Jesus Christ gave His life for us. It is no accident that blood sacrifice was chosen by God as the avenue for man’s salvation. From the beginning certain sins against God and man were specifically deemed worthy of physical death. One who committed rape or premeditated murder stood in forfeiture of his own life for his crime. Sin itself brought death to all men, both physically and spiritually. Throughout our history man has innately understood this concept of justice (Hebrews 9:22). In addition, man has always understood and elevated the value of self-sacrifice. One who gives his or her own life to save others is universally praised as a hero. It is the ultimate form of agape love (love for our fellow man). God’s plan of salvation for man was tailor-made for our natural sense of justice and understanding.
By God’s law we have been found worthy of death, but His Own Son gave, that is sacrificed, His own life to save us (Ephesians 5:2; I John 1:7-9). However, from a proper perspective this goes well beyond agape love. It is one thing for a man to give his life for another man, but for God, our Creator, to send His Own Son to earth to die for our redemption is divine love. It is without merit on our part, yet God determined to do it and guided all of human history to a point in time specially prepared for Jesus to come to earth as His Messiah. As such Jesus ushered in God’s final dispensation for man’s time on earth, as Paul noted: “Therefore He is the mediator of a new covenant, so that those who are called may receive the promised eternal inheritance, since a death has occurred that redeems them from the transgressions committed under the first covenant” Hebrews 9:15).
The revealing of God’s final covenant was continued by the Holy Spirit and Christ’s apostles even after Christ’s ascension, as foretold by Jesus when He said, “I still have many things to say to you, but you cannot bear them now. When the Spirit of truth comes, He will guide you into all the truth, for He will not speak on His own authority, but whatever He hears He will speak, and He will declare to you the things that are to come” (John 16:12-13). It took many centuries to prepare the way for God’s Messiah, and the better part of another century to establish His final testament after His kingdom was established. These things were much anticipated in heaven and on earth (I Peter 1:10-12), but the day finally came for God’s plan to be revealed in its entirety. For his part Paul wrote, “For this reason I, Paul, a prisoner for Christ Jesus on behalf of you Gentiles— assuming that you have heard of the stewardship of God's grace that was given to me for you, how the mystery was made known to me by revelation, as I have written briefly. When you read this, you can perceive my insight into the mystery of Christ, which was not made known to the sons of men in other generations as it has now been revealed to His holy apostles and prophets by the Spirit” (Ephesians 3:1-5). In his first letter to the Corinthians he also wrote, “But, as it is written, "What no eye has seen, nor ear heard, nor the heart of man imagined, what God has prepared for those who love Him"— these things God has revealed to us through the Spirit. For the Spirit searches everything, even the depths of God” (I Corinthians 2:9-10).
What then did Jesus and the Holy Spirit reveal?

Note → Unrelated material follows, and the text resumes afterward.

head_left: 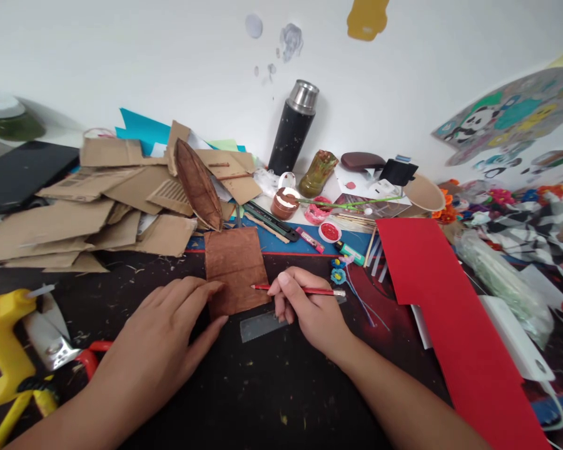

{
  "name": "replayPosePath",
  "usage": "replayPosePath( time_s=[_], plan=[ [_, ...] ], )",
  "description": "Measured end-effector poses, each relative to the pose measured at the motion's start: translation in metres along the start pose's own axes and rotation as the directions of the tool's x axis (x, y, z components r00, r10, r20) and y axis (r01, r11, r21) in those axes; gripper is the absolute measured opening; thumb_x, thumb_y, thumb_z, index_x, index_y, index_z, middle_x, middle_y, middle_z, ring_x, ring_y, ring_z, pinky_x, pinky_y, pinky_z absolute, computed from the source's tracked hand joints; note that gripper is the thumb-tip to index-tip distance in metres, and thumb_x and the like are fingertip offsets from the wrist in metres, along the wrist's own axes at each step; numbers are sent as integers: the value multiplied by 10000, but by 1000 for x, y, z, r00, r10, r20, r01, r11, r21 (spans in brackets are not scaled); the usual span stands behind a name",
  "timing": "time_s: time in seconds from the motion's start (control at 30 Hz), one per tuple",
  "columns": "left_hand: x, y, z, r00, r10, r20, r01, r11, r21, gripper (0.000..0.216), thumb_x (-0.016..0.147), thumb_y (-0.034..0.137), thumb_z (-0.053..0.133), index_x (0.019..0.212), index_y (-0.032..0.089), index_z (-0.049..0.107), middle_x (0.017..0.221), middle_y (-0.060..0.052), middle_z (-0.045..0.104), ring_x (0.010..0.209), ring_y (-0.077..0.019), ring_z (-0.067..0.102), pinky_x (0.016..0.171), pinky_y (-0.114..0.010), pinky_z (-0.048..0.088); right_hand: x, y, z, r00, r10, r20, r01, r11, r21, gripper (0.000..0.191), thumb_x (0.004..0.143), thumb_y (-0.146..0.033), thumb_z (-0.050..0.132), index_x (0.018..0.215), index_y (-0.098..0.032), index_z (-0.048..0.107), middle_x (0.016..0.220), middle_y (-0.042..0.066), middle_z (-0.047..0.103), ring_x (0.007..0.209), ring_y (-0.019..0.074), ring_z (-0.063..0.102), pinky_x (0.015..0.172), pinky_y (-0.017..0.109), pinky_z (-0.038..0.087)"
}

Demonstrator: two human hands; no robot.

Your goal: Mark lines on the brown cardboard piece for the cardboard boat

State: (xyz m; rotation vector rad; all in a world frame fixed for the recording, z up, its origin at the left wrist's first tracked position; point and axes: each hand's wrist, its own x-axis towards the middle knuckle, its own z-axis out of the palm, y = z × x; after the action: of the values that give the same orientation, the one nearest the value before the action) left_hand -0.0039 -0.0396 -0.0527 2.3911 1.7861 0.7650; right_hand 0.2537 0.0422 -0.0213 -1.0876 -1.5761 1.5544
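Note:
A brown painted cardboard rectangle [234, 265] lies on the dark table in front of me. My left hand [169, 331] rests on its lower left corner, fingers stretched flat and holding it down. My right hand [304, 309] is closed round a red pencil [304, 290], whose tip touches the right edge of the brown piece. A clear ruler [259, 326] lies on the table just below the cardboard, between both hands. A brown boat-shaped cardboard piece [197, 183] leans on the scrap pile behind.
Cardboard scraps [98, 212] pile up at the back left. A yellow glue gun [4, 356] sits at the left edge. A red sheet [450, 312] lies at right. A black flask [293, 128], paint pots [329, 232], a utility knife [272, 222] and craft clutter line the back.

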Motion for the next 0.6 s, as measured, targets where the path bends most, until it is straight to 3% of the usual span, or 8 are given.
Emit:
replayPosePath(
  time_s=[0.37, 0.6],
  plan=[
    [1, 2, -1, 999, 16, -31, -16, 1000, 0, 481, 1200, 536, 451, 1320, 196, 770, 1198, -152, 840, 1048, -351, 817, 928, -500, 662, -2, 1, 1, 999, -33, -8, 33, 998, 51, 574, 1122, -745, 651, 923, -215, 749, 634, -36, 662, 496, 110, 540, 510, 246, 439],
    [2, -1, -4, 995, -83, -59, 73, 983, -166, 420, 1183, 627, 538, 1247, 256, 726, 1098, -57, 811, 952, -269, 821, 841, -404, 655, -4, 2, -1, 998, -22, -53, 24, 998, 50, 622, 1104, -783, 658, 869, -211, 730, 563, -43, 626, 462, 111, 530, 500, 242, 418]
  ],
)
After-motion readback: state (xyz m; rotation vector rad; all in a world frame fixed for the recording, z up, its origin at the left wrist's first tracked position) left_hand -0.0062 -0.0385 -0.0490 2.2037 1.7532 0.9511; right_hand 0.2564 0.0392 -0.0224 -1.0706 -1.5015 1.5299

First that the word delivered is truth, and that truth has the power to set men free (John 17:17; John 8:31). Second that Jesus is the way, the only way, to God and salvation (John 14:6; 8:24). Third, that the gospel of Jesus Christ “is the power of God for salvation” to all men (Romans 1:16-17; Hebrews 4:12). Fourth, that for that salvation to take effect man must first believe, then take action on that belief, that is they must be “doers of the word” (James 1:21-22). As Paul wrote to the Hebrews, “And without faith it is impossible to please Him, for whoever would draw near to God must believe that He exists and that He rewards those who seek Him” (11:6). To be one who is truly seeking the Lord we must be engaged in His work, as James pointed out: “So also faith by itself, if it does not have works, is dead. But someone will say, "You have faith and I have works." Show me your faith apart from your works, and I will show you my faith by my works. You believe that God is one; you do well. Even the demons believe—and shudder! Do you want to be shown, you foolish person, that faith apart from works is useless? Was not Abraham our father justified by works when he offered up his son Isaac on the altar? You see that faith was active along with his works, and faith was completed by his works; and the Scripture was fulfilled that says, "Abraham believed God, and it was counted to him as righteousness"—and he was called a friend of God. You see that a person is justified by works and not by faith alone” (James 2:17-24).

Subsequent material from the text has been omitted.